PROBLEM: The answer must consist of every line from the data that holds the string "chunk".
=== Section Start ===
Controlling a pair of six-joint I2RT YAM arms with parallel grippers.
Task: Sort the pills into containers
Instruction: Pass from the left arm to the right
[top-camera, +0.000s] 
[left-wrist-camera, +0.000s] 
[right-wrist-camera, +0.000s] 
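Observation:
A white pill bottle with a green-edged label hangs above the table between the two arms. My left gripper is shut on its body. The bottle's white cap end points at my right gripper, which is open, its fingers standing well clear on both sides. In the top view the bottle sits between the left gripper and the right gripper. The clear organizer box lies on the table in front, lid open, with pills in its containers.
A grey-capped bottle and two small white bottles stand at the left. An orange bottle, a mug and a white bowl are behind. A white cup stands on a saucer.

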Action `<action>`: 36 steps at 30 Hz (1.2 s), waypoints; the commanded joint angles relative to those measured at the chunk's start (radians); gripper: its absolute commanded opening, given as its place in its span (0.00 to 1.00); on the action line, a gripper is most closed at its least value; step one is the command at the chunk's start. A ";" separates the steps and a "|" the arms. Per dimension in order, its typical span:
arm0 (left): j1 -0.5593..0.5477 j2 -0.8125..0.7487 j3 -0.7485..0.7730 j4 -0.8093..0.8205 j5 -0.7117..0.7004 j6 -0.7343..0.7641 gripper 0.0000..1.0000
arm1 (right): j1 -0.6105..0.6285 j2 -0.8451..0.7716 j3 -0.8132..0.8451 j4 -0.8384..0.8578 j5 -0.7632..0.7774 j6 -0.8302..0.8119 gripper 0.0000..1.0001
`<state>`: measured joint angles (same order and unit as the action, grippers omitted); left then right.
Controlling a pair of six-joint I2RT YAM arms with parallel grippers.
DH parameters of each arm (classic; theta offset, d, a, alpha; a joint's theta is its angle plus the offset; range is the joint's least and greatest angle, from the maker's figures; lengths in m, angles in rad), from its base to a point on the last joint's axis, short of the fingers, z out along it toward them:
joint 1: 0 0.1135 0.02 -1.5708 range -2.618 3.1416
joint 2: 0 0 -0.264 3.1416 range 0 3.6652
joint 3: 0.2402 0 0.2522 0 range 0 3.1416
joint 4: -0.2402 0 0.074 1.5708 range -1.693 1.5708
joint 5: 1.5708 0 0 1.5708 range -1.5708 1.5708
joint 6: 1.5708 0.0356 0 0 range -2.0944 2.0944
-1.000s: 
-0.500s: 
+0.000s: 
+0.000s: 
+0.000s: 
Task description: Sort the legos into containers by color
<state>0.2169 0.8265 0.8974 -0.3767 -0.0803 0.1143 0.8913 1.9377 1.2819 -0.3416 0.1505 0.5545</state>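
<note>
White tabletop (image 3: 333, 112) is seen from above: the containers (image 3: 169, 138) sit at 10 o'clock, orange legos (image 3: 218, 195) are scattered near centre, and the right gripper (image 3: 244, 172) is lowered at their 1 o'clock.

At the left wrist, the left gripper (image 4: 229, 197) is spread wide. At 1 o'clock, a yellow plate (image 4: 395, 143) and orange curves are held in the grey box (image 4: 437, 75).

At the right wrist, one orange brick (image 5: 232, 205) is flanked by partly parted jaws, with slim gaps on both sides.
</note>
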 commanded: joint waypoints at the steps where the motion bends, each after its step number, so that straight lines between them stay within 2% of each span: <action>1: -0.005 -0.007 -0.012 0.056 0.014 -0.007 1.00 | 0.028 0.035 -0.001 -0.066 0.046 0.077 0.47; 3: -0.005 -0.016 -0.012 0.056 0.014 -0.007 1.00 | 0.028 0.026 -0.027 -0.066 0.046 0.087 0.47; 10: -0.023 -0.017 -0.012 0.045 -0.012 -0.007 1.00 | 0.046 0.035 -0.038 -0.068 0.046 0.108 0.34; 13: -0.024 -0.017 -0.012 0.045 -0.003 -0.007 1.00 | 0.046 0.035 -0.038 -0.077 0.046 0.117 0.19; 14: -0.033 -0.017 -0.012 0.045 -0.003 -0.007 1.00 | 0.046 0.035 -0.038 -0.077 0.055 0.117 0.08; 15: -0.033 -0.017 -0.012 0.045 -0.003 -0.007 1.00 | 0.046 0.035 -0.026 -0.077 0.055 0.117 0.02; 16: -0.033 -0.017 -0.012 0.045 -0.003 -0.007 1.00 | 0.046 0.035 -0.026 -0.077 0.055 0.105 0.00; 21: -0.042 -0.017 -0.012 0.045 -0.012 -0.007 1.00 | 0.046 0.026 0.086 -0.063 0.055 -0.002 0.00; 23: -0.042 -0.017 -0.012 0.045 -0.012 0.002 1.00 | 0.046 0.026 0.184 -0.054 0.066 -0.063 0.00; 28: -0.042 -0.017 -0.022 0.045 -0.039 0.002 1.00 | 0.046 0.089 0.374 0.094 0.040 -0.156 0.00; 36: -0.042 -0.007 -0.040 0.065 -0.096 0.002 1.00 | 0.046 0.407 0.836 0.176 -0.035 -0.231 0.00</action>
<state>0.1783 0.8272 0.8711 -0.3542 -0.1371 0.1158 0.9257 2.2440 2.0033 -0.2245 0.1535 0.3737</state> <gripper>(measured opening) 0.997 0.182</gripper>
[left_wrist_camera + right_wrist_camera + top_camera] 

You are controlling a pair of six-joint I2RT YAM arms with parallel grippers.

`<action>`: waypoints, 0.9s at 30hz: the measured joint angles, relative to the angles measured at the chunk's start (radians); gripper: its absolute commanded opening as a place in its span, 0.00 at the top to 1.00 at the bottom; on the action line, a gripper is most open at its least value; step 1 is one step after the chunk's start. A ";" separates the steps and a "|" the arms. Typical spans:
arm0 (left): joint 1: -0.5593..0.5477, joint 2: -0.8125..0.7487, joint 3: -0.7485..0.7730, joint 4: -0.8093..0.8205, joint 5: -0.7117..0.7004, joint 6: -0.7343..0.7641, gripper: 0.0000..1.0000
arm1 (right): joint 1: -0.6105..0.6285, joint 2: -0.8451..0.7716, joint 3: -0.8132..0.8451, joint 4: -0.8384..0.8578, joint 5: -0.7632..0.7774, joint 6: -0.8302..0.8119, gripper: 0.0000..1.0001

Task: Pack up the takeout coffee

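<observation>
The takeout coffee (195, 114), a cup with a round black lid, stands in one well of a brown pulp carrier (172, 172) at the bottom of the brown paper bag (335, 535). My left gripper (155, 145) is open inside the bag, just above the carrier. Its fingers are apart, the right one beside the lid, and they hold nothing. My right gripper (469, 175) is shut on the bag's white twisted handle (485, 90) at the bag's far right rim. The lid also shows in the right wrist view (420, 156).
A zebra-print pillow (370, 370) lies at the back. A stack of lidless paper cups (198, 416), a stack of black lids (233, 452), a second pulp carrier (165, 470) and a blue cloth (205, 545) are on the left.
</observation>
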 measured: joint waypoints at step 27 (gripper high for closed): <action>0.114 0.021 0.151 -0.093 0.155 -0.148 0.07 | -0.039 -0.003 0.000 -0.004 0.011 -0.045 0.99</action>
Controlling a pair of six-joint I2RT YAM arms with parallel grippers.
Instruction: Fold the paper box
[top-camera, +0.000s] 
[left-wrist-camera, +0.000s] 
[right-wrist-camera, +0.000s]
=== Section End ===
SOLUTION TO THE EXERCISE:
Action `<action>`: 36 steps at 30 Hz (1.2 s), waypoints; the commanded joint angles relative to those measured at the chunk's start (radians); gripper: its absolute commanded opening, given as its place in its span (0.00 to 1.00); on the action line, a gripper is most closed at its least value; step one is the command at the chunk's start. A ";" separates the steps and a "|" the arms. Per dimension in order, its typical span:
`<action>`: waypoints, 0.9s at 30hz: the measured joint angles, relative to the angles measured at the chunk's start (radians); gripper: its absolute commanded opening as a place in its span, 0.00 at the top to 1.00 at the bottom; on the action line, a gripper is most open at its least value; step 1 is one step after the chunk's start. A ";" separates the steps and a "|" the arms. Typical spans:

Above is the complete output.